### YOUR OBJECTIVE
Within these entries, which lines include the string "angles"? Copy each one.
--------------------------------
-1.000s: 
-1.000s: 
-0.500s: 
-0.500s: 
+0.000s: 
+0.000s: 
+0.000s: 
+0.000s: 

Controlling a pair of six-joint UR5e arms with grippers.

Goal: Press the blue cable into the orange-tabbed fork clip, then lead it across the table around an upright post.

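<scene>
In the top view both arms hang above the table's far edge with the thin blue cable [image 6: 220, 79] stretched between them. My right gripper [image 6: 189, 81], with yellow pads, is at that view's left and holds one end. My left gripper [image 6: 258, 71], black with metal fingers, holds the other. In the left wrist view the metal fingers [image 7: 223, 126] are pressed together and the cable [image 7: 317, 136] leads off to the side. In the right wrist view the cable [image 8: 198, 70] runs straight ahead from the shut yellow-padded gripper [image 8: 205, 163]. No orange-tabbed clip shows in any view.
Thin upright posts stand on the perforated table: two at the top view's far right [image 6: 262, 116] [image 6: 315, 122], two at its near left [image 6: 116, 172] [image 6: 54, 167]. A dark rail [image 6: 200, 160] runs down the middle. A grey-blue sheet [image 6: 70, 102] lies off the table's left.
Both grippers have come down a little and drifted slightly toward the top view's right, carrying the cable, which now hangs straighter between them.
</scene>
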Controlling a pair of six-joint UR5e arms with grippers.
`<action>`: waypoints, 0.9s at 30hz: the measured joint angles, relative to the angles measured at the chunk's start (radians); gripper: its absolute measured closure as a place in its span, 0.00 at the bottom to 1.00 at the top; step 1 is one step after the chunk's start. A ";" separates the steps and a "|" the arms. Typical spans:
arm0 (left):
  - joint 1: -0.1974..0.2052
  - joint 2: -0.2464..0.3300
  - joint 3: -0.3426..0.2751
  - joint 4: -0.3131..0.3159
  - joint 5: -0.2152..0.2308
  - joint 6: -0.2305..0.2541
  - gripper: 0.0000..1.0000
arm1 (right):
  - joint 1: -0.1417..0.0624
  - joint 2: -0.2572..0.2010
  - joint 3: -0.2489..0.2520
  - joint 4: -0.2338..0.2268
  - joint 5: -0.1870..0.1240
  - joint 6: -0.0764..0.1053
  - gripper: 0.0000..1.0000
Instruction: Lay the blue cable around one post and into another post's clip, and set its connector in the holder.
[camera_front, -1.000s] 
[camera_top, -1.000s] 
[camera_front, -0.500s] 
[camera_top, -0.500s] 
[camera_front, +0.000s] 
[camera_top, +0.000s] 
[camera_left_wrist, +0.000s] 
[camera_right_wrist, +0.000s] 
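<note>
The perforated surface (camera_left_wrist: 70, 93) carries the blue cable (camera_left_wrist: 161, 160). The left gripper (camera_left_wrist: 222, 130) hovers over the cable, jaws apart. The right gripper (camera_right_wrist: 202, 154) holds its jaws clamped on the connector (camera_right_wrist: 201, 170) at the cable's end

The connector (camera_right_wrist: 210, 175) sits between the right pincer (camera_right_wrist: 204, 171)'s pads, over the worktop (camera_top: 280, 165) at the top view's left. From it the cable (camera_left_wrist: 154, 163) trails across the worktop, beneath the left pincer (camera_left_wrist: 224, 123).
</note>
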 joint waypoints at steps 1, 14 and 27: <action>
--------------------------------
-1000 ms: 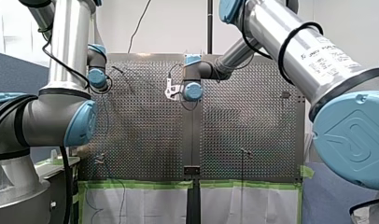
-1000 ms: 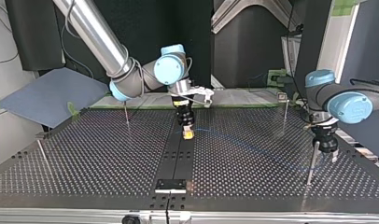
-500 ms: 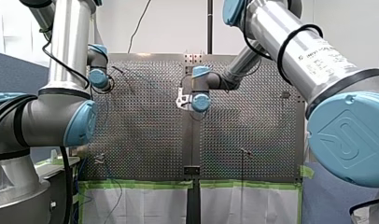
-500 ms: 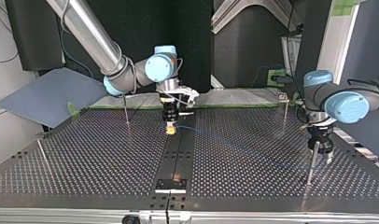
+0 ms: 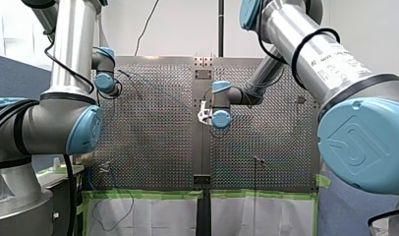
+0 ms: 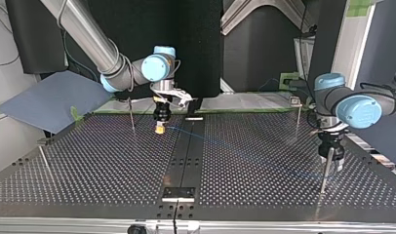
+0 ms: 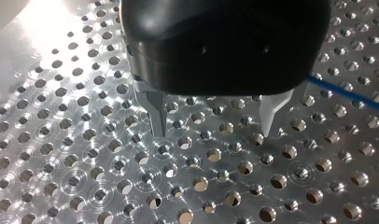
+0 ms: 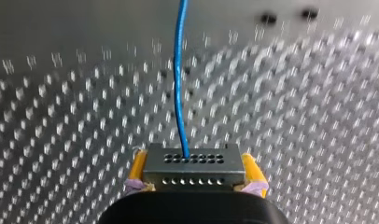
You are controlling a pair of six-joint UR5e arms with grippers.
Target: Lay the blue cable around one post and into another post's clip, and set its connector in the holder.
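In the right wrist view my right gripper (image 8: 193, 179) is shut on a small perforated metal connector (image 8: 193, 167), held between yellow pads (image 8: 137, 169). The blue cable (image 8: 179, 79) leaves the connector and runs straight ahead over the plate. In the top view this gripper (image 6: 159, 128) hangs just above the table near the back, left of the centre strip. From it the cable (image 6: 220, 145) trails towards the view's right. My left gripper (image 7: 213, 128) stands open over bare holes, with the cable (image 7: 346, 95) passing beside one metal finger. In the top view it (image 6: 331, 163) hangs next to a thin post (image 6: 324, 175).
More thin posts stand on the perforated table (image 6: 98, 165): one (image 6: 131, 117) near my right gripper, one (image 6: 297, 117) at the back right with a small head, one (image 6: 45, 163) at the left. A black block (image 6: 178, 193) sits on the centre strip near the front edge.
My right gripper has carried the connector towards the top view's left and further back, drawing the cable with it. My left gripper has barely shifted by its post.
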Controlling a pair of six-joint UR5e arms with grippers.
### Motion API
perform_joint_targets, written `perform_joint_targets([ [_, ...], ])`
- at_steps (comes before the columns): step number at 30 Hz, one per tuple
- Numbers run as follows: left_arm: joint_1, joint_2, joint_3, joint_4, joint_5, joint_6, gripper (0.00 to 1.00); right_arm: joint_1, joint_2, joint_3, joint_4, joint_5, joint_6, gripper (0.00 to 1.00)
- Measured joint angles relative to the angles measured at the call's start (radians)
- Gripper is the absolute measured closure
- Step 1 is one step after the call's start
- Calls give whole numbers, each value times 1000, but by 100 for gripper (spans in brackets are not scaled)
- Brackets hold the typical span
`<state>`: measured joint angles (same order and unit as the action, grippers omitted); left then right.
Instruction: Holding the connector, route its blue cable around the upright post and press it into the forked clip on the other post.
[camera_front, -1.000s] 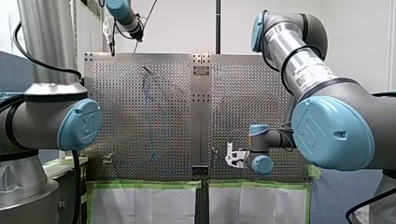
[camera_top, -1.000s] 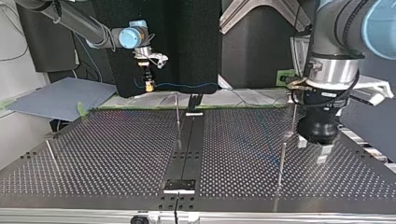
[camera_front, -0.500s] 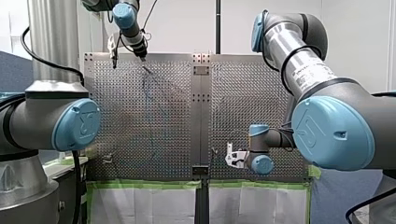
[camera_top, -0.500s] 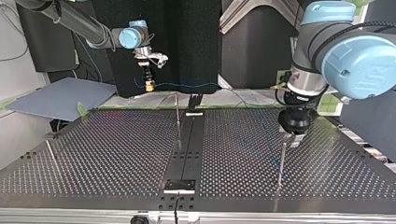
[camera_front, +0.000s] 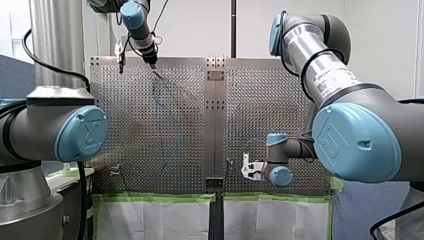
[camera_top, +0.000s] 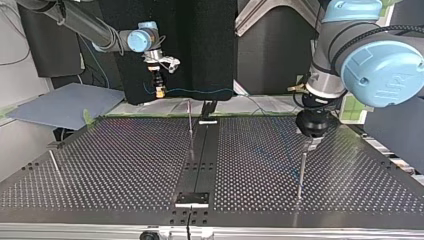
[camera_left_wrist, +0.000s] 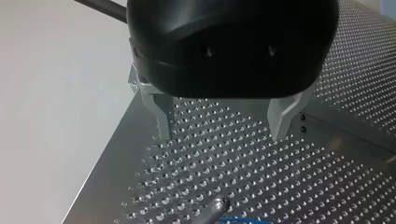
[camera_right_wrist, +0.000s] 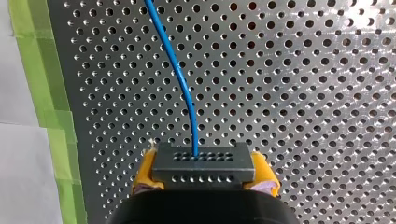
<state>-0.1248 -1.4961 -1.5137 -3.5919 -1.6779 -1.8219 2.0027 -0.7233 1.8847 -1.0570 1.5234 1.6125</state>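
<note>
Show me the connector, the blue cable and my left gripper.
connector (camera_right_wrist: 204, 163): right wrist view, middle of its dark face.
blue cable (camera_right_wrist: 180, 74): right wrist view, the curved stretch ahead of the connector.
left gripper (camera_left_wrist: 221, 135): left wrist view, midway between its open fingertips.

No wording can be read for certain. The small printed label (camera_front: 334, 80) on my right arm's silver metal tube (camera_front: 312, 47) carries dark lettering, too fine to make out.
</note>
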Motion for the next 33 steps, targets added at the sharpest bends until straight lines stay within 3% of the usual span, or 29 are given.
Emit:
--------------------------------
### RESPONSE BELOW
`<action>`: waypoints, 0.9s at 30hz: the measured joint angles, relative to the angles measured at the chunk's start (radians); gripper: its absolute measured closure as a place in its span, 0.00 at the bottom to 1.00 at the top; step 1 is one step after the chunk's start. A ";" separates the steps and a "|" the arms. Typical spans:
- Measured joint angles relative to the angles measured at the call's start (radians)
`<state>`: measured joint angles (same order and unit as the action, grippers omitted); left then right.

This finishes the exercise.